* [Exercise objective]: Scan the records below for the line with "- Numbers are" and the line with "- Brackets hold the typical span". Repeat those two lines and every line between them exactly, and nothing else.
----- Record set
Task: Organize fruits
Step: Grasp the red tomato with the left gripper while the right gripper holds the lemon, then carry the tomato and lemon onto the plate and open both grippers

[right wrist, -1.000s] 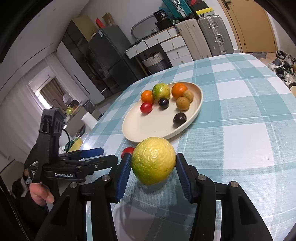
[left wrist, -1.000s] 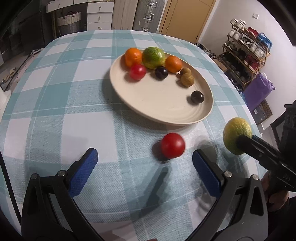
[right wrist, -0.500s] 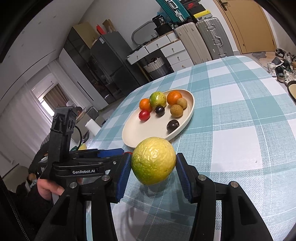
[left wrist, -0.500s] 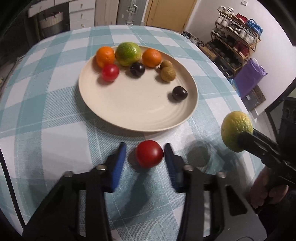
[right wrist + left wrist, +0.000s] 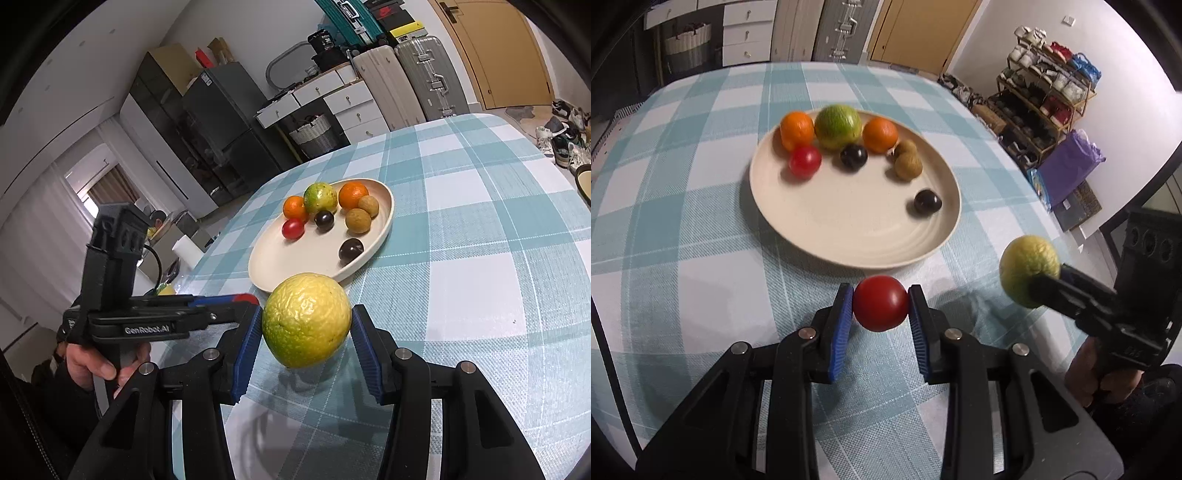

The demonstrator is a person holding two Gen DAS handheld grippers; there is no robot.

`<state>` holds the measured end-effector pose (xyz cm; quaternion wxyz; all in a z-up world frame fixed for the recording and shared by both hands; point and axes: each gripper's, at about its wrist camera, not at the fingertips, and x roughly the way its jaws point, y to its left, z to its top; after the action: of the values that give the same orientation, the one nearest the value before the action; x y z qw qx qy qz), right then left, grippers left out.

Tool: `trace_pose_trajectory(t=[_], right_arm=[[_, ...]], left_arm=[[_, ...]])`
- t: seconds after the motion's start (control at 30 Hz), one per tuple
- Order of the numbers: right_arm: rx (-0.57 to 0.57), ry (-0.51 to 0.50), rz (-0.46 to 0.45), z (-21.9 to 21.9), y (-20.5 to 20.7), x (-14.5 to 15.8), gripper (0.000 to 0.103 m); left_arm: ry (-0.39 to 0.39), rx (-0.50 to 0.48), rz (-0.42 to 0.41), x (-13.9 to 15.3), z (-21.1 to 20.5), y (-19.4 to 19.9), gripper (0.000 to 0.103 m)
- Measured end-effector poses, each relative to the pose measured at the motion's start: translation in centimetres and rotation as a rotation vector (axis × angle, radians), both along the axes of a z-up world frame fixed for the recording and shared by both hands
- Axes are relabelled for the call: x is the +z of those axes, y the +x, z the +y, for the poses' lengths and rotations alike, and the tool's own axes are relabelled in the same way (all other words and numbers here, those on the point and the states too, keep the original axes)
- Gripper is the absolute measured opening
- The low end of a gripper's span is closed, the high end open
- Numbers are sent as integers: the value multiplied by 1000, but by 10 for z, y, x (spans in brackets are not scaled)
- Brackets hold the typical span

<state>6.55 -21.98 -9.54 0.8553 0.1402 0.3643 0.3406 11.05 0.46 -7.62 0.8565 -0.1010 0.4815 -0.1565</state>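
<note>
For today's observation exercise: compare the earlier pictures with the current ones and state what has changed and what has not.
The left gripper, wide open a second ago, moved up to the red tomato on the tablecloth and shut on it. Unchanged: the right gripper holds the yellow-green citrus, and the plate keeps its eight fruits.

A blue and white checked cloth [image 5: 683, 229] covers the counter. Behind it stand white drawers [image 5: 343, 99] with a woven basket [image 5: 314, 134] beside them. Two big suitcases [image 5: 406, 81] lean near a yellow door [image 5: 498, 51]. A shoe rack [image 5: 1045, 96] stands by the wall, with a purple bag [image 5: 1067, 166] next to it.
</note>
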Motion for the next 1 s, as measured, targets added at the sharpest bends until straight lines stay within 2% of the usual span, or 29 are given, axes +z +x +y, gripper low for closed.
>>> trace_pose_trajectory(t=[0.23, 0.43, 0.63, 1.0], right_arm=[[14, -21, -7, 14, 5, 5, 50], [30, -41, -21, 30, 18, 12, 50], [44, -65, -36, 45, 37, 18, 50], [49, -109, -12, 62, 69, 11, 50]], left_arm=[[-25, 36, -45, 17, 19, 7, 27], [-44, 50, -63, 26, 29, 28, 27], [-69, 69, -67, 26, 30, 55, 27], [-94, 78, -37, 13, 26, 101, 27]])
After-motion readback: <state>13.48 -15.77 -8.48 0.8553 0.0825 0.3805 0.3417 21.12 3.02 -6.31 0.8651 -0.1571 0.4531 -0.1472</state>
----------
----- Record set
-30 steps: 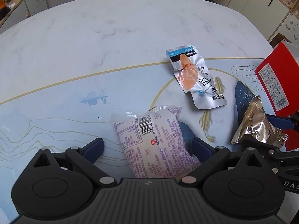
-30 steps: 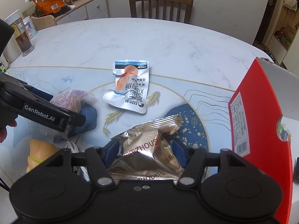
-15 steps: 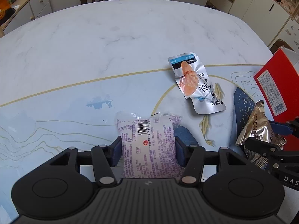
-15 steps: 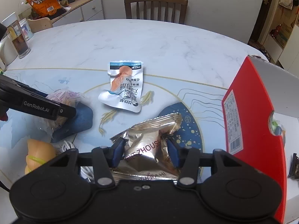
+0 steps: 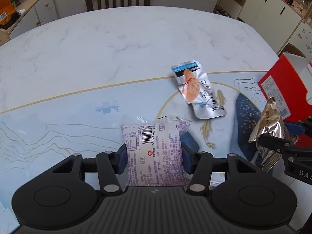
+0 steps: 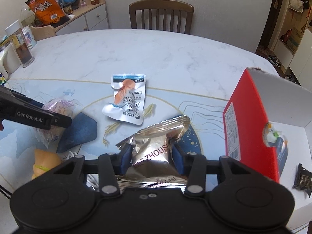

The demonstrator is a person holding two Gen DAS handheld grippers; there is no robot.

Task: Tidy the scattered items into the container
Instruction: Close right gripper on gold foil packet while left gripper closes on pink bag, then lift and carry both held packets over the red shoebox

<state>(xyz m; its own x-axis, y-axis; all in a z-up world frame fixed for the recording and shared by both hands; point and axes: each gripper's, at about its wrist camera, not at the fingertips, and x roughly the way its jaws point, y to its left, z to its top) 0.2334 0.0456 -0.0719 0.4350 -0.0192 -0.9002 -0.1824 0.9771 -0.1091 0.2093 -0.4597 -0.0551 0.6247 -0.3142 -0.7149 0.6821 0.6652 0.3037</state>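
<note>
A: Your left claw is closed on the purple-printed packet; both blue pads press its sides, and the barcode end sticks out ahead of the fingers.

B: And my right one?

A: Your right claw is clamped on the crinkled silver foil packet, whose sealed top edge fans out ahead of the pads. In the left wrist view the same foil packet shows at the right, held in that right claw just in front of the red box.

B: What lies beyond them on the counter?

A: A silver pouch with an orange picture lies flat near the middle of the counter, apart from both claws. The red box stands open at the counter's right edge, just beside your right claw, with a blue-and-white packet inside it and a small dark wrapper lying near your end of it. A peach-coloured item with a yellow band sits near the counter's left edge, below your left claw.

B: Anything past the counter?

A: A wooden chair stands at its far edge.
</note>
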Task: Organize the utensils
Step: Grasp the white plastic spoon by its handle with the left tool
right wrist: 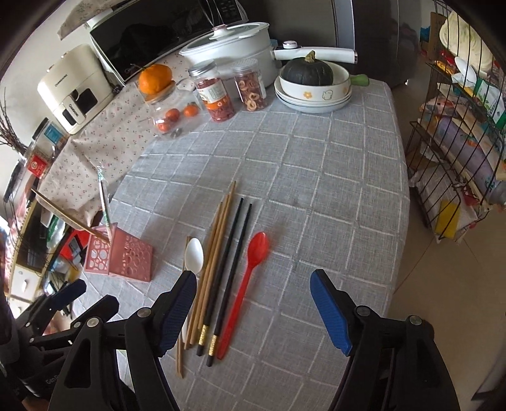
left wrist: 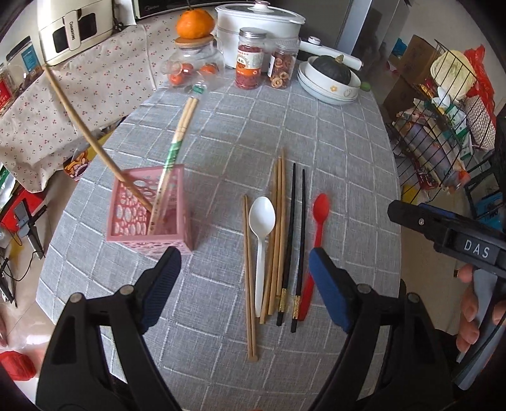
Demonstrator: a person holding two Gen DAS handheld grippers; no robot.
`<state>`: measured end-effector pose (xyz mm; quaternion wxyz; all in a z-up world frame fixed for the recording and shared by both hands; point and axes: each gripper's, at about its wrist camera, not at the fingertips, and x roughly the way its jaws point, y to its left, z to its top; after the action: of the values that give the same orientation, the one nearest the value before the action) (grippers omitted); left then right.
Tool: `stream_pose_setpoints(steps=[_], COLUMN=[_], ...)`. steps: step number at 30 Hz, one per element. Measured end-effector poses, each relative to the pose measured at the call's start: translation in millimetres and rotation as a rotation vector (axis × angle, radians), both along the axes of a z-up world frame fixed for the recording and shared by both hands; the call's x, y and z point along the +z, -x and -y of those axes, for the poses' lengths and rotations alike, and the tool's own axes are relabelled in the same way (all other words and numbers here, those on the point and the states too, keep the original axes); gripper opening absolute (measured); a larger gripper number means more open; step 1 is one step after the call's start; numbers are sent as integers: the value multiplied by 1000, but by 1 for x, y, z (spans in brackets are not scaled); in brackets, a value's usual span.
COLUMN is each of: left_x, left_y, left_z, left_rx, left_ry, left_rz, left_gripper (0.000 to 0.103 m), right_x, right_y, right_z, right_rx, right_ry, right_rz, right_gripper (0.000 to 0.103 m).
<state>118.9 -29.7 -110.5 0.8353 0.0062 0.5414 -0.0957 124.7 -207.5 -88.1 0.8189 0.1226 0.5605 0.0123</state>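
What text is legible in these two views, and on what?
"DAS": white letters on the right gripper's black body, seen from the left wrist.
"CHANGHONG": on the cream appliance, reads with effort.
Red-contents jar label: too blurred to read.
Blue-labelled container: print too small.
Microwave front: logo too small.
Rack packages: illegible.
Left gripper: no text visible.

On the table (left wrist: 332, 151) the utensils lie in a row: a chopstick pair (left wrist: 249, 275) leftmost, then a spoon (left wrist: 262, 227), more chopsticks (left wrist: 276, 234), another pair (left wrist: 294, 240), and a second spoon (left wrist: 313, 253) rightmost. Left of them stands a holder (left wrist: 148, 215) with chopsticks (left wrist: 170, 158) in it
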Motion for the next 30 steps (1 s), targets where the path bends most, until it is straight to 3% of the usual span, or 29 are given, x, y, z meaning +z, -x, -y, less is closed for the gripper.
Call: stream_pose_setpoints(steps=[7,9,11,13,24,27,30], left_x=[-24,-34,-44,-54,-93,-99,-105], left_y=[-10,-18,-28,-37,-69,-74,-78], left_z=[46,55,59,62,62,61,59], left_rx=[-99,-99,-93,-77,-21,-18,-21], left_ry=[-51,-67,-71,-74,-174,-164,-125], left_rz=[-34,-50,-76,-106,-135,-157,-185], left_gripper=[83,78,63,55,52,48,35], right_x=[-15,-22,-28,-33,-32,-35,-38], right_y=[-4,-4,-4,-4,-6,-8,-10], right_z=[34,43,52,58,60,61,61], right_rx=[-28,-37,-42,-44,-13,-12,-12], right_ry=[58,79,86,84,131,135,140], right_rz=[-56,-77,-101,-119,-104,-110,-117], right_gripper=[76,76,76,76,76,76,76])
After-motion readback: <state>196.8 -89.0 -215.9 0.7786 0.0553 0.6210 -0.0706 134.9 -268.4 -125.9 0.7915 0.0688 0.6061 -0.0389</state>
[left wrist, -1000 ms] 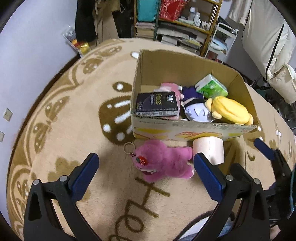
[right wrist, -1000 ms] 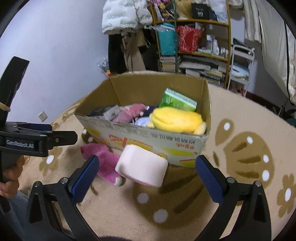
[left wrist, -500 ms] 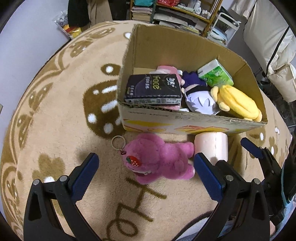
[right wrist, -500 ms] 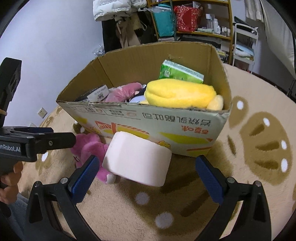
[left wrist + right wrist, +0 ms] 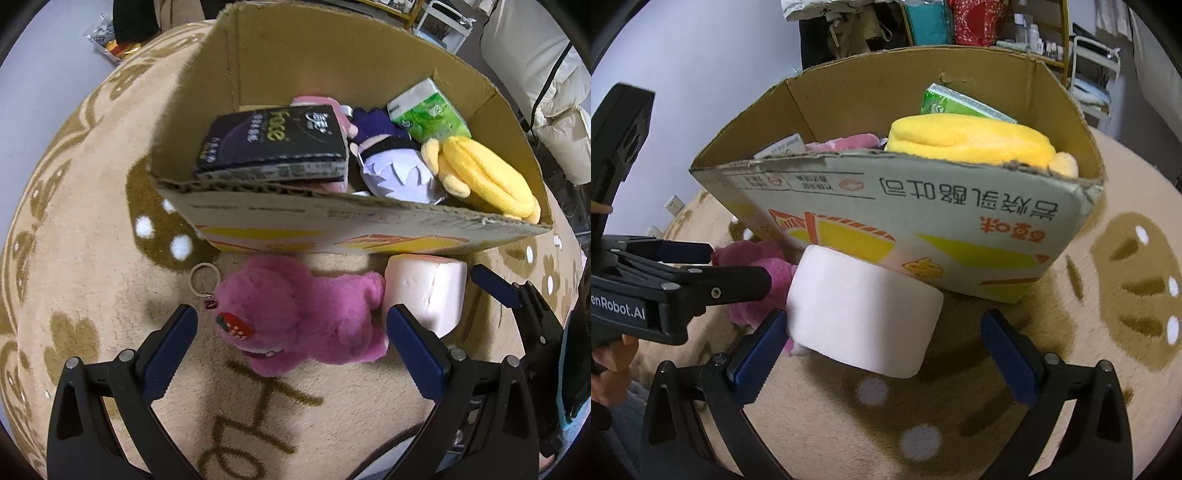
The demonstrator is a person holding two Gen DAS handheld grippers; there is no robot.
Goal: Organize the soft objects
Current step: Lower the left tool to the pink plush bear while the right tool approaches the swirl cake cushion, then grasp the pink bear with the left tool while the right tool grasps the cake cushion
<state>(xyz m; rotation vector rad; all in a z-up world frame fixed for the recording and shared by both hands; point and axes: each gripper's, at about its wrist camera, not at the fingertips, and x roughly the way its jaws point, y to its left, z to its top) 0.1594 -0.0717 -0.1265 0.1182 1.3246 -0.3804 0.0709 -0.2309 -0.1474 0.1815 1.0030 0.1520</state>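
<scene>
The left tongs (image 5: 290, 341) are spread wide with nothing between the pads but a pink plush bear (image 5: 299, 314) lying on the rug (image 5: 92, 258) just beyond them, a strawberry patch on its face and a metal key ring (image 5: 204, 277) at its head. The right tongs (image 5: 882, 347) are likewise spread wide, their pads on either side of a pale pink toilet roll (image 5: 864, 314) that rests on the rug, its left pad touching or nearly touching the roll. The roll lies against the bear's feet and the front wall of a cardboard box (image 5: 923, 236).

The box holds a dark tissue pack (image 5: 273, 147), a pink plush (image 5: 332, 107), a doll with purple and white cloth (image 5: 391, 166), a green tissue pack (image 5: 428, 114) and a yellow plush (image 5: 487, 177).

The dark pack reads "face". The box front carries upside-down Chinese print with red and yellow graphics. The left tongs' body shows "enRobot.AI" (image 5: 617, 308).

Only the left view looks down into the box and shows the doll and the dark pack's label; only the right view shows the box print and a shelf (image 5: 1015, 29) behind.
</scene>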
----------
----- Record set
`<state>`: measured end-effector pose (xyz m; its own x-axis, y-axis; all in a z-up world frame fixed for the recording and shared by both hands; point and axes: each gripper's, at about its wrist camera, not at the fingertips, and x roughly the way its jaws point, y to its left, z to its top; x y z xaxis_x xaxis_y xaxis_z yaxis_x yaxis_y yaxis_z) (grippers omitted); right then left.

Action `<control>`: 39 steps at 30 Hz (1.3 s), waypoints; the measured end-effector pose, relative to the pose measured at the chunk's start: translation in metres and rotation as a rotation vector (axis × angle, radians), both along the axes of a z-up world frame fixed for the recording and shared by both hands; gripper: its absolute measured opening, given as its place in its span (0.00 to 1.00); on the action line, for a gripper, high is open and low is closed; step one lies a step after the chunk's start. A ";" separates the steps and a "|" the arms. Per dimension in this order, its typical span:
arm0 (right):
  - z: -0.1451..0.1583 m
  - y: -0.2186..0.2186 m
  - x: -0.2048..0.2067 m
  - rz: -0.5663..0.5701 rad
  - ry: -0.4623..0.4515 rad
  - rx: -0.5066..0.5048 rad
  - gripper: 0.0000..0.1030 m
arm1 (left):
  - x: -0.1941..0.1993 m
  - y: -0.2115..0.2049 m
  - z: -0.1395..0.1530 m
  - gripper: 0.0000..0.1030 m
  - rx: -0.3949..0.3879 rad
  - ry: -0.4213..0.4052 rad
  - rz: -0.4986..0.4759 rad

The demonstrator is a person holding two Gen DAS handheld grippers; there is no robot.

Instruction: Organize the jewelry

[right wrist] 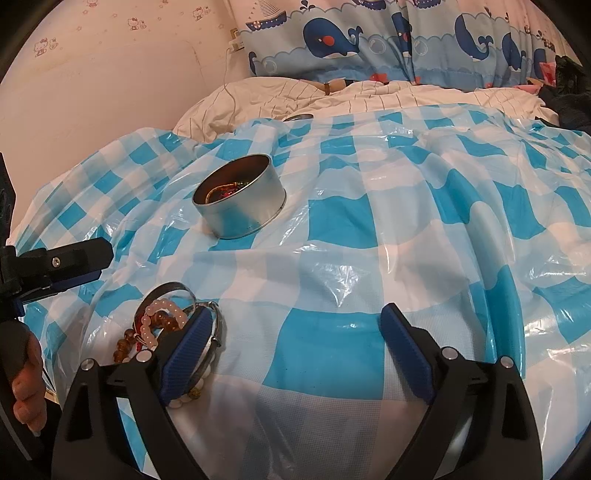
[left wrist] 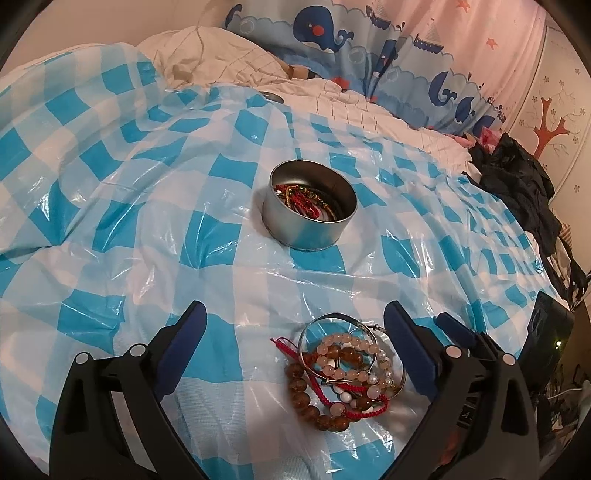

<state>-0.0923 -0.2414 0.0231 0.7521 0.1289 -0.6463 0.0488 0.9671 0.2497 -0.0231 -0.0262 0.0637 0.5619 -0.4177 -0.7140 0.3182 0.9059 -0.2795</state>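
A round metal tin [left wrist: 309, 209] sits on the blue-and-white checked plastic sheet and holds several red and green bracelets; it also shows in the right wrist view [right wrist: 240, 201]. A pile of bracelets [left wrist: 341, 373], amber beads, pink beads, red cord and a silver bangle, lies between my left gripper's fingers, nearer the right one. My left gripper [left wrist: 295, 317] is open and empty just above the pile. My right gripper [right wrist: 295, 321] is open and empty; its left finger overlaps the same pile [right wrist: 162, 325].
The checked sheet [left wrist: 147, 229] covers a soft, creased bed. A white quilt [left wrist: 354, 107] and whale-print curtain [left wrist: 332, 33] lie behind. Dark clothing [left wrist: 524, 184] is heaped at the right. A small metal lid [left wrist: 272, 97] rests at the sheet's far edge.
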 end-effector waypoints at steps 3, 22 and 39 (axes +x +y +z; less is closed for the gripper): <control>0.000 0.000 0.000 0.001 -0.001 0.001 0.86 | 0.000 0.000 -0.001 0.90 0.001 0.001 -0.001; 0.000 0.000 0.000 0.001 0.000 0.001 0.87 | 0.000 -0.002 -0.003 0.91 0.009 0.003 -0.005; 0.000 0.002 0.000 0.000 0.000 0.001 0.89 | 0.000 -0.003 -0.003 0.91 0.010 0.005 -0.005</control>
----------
* [Response]:
- Numbers are sent as integers: the value multiplied by 1000, but by 10 for z, y, x (spans in brackets are not scaled)
- Brackets hold the typical span

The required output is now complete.